While Huang discloses performing kernel function-based transformations on an output of the second neural network layer (of the teacher network – See Par. [0060-0061] which disclose the kernel function applied to the teacher output/feature map but this objective function is seemingly only applied to the student/first neural network), Huang does not explicitly disclose when the second neural network processes the to-be-processed data, a result of performing kernel function-based transformation on an output of the second neural network layer includes a second target output
However, Zhu teaches when the second neural network processes the to-be-processed data, a result of performing kernel function-based transformation on an output of the second neural network layer includes a second target output (Zhu, Par. [0027], “In a preferred embodiment of the present invention, further, the proposed optimized target in step (4) includes a maximum average loss of source domains and target domains, and the maximum average loss of source domains and target domains is: […] where K(.,.) represents a Gaussian radial kernel function; h2 s and h2 t respectively represent outputs of source domains and target domains in the hidden layer HL2; and a batch sample quantity of source domains and target domains is m/2”, therefore, the second target output (target domain model output) is obtained by performing a kernel function-based transformation (gaussian radial kernel function) on an output of the second neural network layer based on processing data).

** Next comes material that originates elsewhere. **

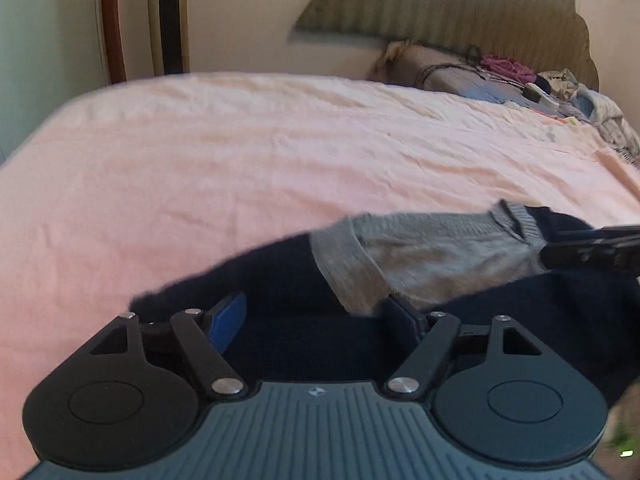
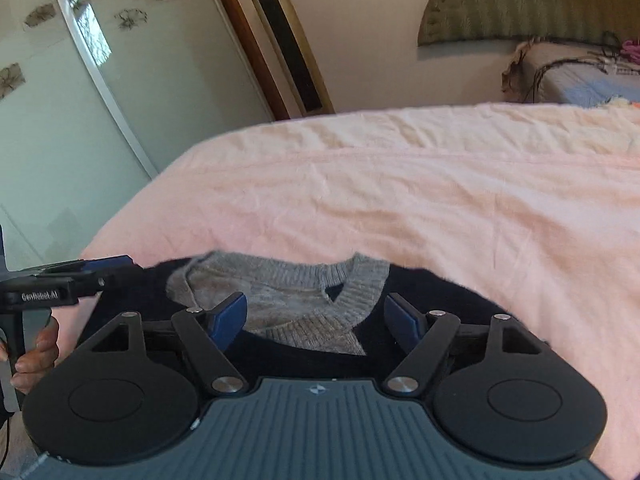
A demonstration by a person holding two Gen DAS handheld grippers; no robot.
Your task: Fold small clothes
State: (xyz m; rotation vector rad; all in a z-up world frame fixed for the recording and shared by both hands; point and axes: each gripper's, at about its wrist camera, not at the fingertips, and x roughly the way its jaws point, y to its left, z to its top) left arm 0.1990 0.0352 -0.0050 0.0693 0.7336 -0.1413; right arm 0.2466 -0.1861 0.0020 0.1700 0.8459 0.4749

It would have been obvious for one of ordinary skill in the art before the effective filing date of the claimed invention to have modified the data processing method, as disclosed by Huang to include when the second neural network processes the to-be-processed data, a result of performing kernel function-based transformation on an output of the second neural network layer includes a second target output, as disclosed by Zhu. One of ordinary skill in the art would have been motivated to make this modification to enable the use of a kernel function on an output of the neural network, which may improve feature extraction, hence reducing overfitting and improving model accuracy (Zhu, Par. [0028-0029], “where K(.,.) represents a Gaussian radial kernel function; h2 s and h2 t respectively represent outputs of source domains and target domains in the hidden layer HL2; and a batch sample quantity of source domains and target domains is m/2. In a preferred embodiment of the present invention, further, in step (2), 13 time domain features, 16 time-frequency domain features, and 3 trigonometric function features are extracted.”)

Claim 15 recites substantially the same limitations as Claim 3, therefore it is rejected under the same rationale.

Claim 16 recites substantially the same limitations as Claim 5, therefore it is rejected under the same rationale.

Claim 17 recites substantially the same limitations as Claim 6, therefore it is rejected under the same rationale.

6.	Claims 7 and 18 are rejected under 35 U.S.C. 103 as being unpatentable over Huang et al. (hereinafter Huang) (US PG-PUB 20180365564), in view of Zhu et al. (hereinafter Zhu) (US PG-PUB 20210374506), further in view of Amizadeh et al. (hereinafter Amizadeh) (US PG-PUB 20190347548).
Regarding Claim 7, Huang in view of Zhu teaches the method according to claim 6.
Huang in view of Zhu does not explicitly disclose wherein the weight distribution of the first neural network is Laplacian distribution, and the weight distribution of the second neural network is Gaussian distribution.
However, Amizadeh teaches wherein the weight distribution of the first neural network is Laplacian distribution, and the weight distribution of the second neural network is Gaussian distribution (Amizadeh, Par. [0042], “1. Propose a plurality of deep neural network (DNN) architectures. The DNN architectures can be sampled from a space of pre-defined architectures or built using general building-blocks. 2. Initialize the weights of the architectures using a Glorot Normal initialization. Independent Normal distributions and Laplace distributions may be used in alternative embodiments.”, thus, the weight distribution of the first/second neural network (of a plurality of neural network architectures) may comprise a Laplacian distribution and a normal/gaussian distribution).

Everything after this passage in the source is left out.